# Collected material:
* * * * *

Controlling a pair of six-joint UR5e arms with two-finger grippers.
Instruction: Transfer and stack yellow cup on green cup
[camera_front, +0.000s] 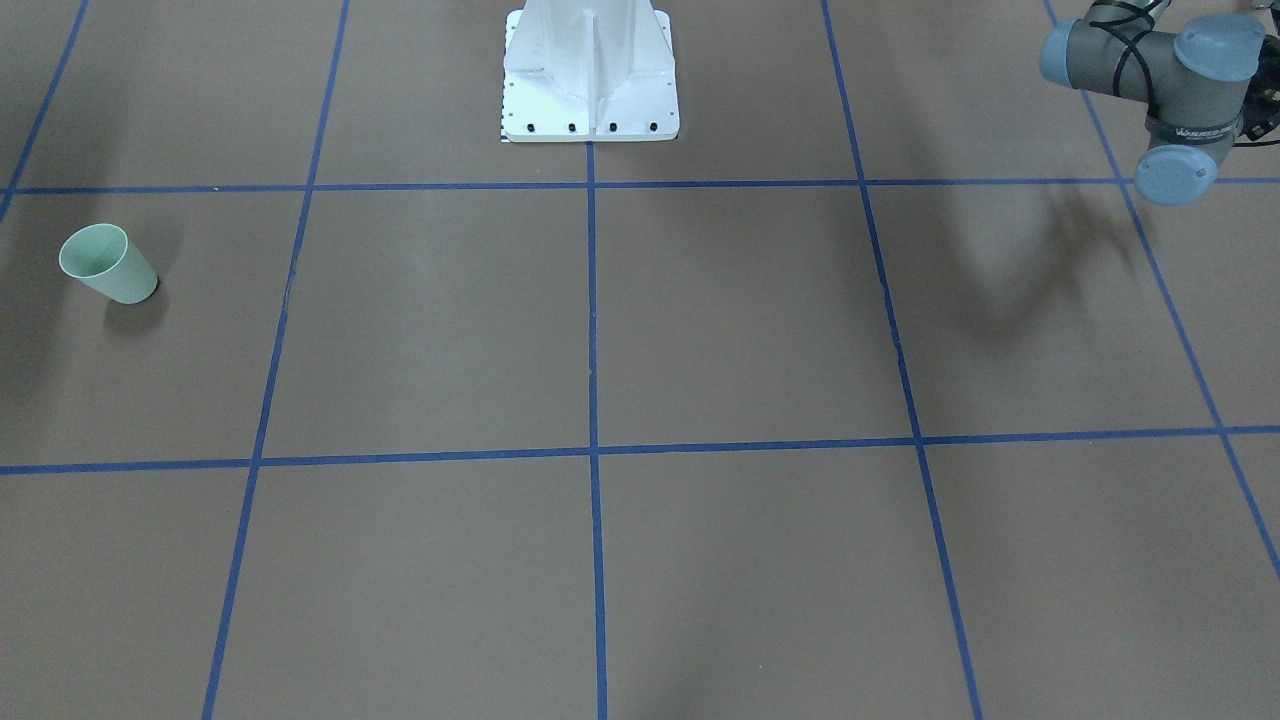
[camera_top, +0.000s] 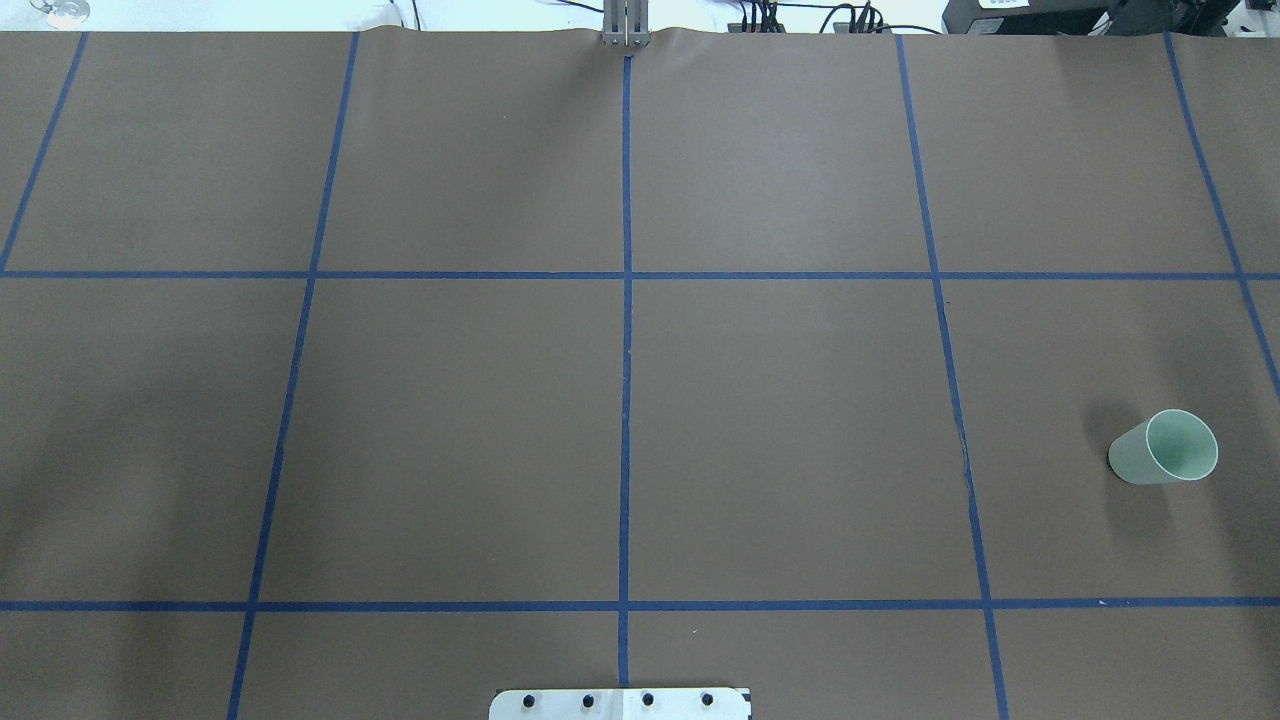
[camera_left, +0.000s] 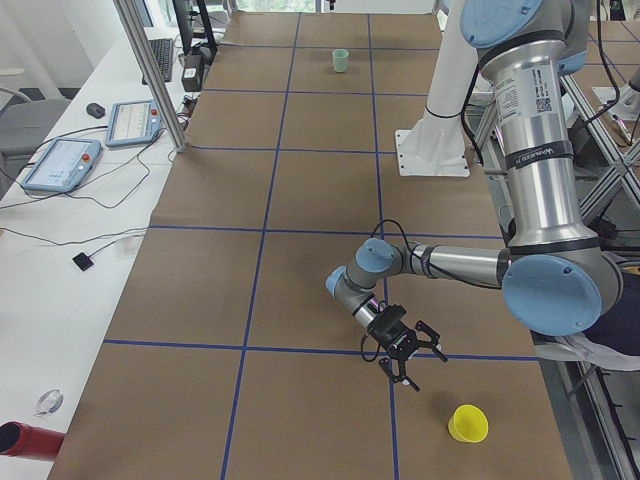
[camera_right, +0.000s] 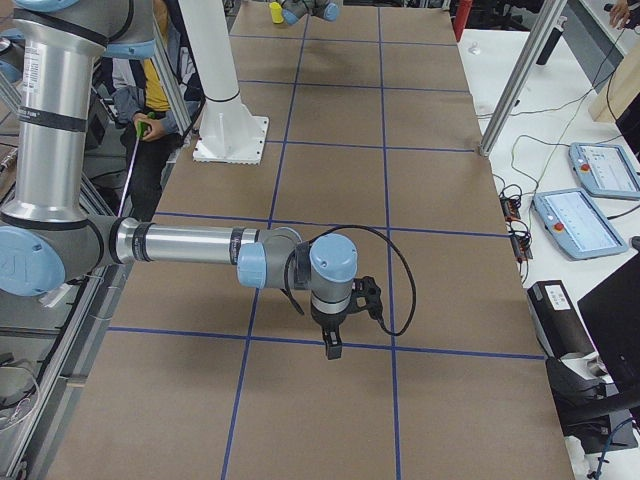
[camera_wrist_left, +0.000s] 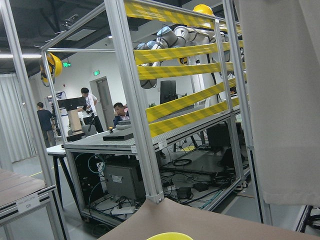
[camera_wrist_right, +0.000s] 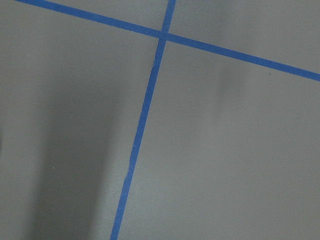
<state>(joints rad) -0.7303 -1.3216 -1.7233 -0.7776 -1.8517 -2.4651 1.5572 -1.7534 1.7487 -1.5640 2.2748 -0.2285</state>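
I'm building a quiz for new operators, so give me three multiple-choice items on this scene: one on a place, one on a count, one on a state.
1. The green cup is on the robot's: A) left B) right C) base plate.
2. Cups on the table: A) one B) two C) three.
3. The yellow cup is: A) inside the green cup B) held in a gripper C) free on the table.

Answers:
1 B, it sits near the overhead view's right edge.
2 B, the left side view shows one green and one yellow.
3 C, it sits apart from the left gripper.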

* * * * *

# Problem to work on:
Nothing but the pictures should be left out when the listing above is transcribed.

# Result of this exercise:
Controlling a pair of six-joint UR5e arms with two-finger grippers.
Instruction: Transfer and stack yellow cup on green cup
[camera_front, +0.000s] 
[camera_top, +0.000s] 
[camera_left, +0.000s] 
[camera_right, +0.000s] 
[camera_wrist_left, +0.000s] 
[camera_wrist_right, +0.000s] 
<state>(joints rad) -0.7303 -1.3216 -1.7233 -0.7776 -1.8517 -2.4651 1.5572 -1.7534 1.7487 -1.5640 2.2748 -0.2285</state>
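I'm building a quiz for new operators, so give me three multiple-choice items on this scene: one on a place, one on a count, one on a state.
1. The green cup is on the robot's: A) left B) right C) base plate.
2. Cups on the table: A) one B) two C) three.
3. The yellow cup is: A) inside the green cup B) held in a gripper C) free on the table.

Answers:
1 B, it sits near the overhead view's right edge.
2 B, the left side view shows one green and one yellow.
3 C, it sits apart from the left gripper.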

The answer requires no additions.